Il est parfaitement mis en page pour une lecture sur liseuse électronique
Elle a dit : Non !
Elle a dit : Non ! ce soir-là, dans un parc où la brume argentait les masses étagées des verdures, pareilles à de beaux décors tendus pour une solennité d’amour. Le silence reposait sur les eaux calmes. La barque s’en allait doucement sur la pente insensible du fleuve comme vers une mystérieuse destinée… Une attente immense régnait : l’âme de Jacques lui semblait s’élargir, se diluer dans le crépuscule, emplir la vallée… La jeune fille était brune et pâle comme dans un poème romantique. Un oui, un non, flottaient dans l’air. C’est le non qui s’est posé. Pourquoi ? Parce que son regard a suivi un éphémère sur les herbes ? parce que le remous de la barque l’a distraite ? pour rien, peut-être parce qu’elle pensait : oui ?
Elle a dit : Non ! et ce n’est pas même à une demande d’aveu qu’elle répondait. C’était à une de ces questions banales auxquelles celui qui interroge attache parfois un sens beaucoup plus grand que les mots. Il disait simplement :
— Viendrez-vous demain, comme ce soir ?
Elle laissa tomber un non, négligemment, en caressant du doigt l’eau fuyante.
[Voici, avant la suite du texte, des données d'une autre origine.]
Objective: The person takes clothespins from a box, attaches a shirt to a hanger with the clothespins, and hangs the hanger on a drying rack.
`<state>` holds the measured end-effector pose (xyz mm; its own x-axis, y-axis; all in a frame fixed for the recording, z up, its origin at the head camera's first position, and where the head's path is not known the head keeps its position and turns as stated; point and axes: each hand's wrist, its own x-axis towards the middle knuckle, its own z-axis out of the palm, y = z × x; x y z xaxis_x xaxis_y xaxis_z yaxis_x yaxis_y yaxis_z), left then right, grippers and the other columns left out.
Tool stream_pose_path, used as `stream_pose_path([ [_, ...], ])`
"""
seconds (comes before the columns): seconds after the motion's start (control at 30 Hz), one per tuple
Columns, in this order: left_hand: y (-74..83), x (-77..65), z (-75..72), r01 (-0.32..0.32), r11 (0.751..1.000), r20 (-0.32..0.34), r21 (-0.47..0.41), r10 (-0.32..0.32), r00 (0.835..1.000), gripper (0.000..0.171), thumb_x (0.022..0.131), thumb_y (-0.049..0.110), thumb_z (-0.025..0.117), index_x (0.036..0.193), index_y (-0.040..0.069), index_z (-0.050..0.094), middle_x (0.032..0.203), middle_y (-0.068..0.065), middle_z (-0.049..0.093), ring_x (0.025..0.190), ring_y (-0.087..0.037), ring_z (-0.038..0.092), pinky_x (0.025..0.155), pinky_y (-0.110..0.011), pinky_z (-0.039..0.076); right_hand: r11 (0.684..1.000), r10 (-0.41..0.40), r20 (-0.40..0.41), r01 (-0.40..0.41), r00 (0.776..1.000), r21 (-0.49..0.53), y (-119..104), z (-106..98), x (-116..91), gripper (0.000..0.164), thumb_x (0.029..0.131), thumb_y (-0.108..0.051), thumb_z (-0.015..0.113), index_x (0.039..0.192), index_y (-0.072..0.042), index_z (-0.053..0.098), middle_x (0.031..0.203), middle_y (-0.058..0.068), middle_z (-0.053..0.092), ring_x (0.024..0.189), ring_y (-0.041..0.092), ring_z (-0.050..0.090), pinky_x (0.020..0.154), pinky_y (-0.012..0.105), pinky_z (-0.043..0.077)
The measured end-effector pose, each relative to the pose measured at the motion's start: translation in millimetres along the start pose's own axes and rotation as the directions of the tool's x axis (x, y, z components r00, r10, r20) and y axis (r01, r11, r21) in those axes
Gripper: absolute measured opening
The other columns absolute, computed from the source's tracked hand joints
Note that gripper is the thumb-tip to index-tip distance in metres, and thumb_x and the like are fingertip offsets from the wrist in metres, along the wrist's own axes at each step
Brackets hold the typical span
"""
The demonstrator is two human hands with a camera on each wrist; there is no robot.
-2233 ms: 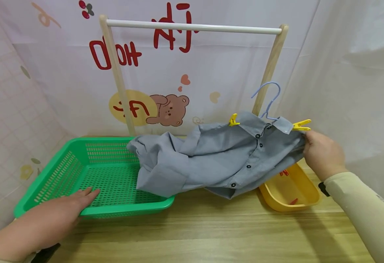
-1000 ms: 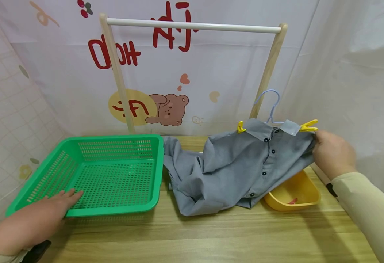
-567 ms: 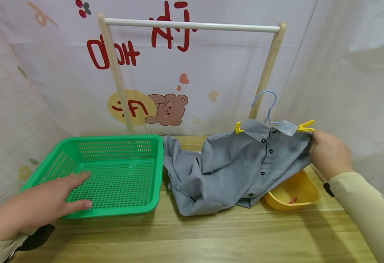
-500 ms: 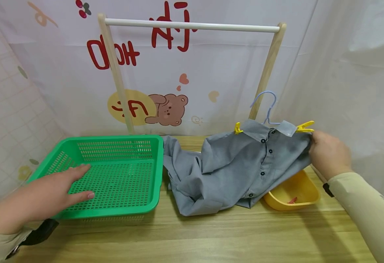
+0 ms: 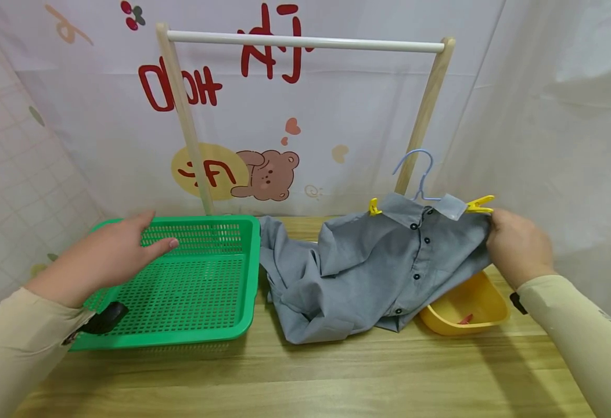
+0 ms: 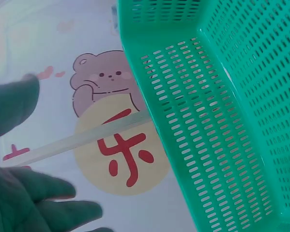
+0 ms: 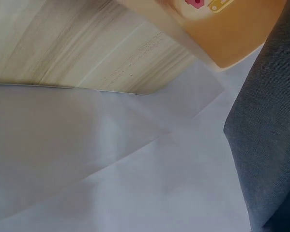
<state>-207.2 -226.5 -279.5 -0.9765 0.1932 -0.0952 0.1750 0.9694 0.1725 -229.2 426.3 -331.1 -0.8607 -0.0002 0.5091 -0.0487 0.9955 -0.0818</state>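
Observation:
A grey buttoned shirt [image 5: 358, 273] lies partly on the table, its collar end raised. A blue hanger [image 5: 421, 174] sticks up out of the collar. Yellow clothespins, a left one [image 5: 374, 207] and a right one [image 5: 480, 204], sit at the two shoulders. My right hand [image 5: 522, 247] grips the shirt's right shoulder beside the right clothespin; the fingertips are hidden behind the cloth. My left hand [image 5: 114, 249] hovers over the left part of the green basket [image 5: 180, 335], holding nothing. In the left wrist view, the left hand's fingers [image 6: 53, 186] are spread apart.
A clothes rack with a white bar [image 5: 305, 42] and wooden posts stands behind the shirt. Partly under the shirt sits a yellow bin [image 5: 467, 325] with small red and yellow pieces inside. White printed cloth [image 5: 347, 104] hangs behind the wooden table [image 5: 305, 383].
The shirt slid right, out of the basket onto the table, then its collar end shifted slightly left and down. My left hand left the basket's front rim, rising forward and to the right.

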Motion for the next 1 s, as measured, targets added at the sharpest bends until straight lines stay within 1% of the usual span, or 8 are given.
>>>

Il soupira, assez fort pour que sa désillusion fut manifeste. Déjà, tout à l’heure, elle avait répondu avec la même indifférence à une question où il avait mis tant de volonté, tant de désir, ramassé tant de lui-même qu’elle aurait dû comprendre… C’était une étape sur la pente de l’aveu : il attendait un encouragement, un sourire, une inflexion tendre de la voix. Elle ne s’apercevait de rien ; elle jouissait nonchalamment de la paix du soir. L’instant d’après, elle eût été surprise sans doute, s’il lui eût rappelé sa réponse… Mais voilà ! il ne le savait pas ! Tout ce qu’il pouvait faire, c’était construire autour d’elle un merveilleux décor de bonheur où elle passait, parée des fraîches couleurs des amours de vingt ans.
Il poussa nerveusement son aviron : elle le regarda. Il répéta ses paroles avec un accent de dépit dont elle s’aperçut :
— Alors, vous ne viendrez pas ?
Elle hocha la tête et ce fut tout. Il ramena la barque. La nuit tombait comme une loque sombre devant les beaux feux du soir…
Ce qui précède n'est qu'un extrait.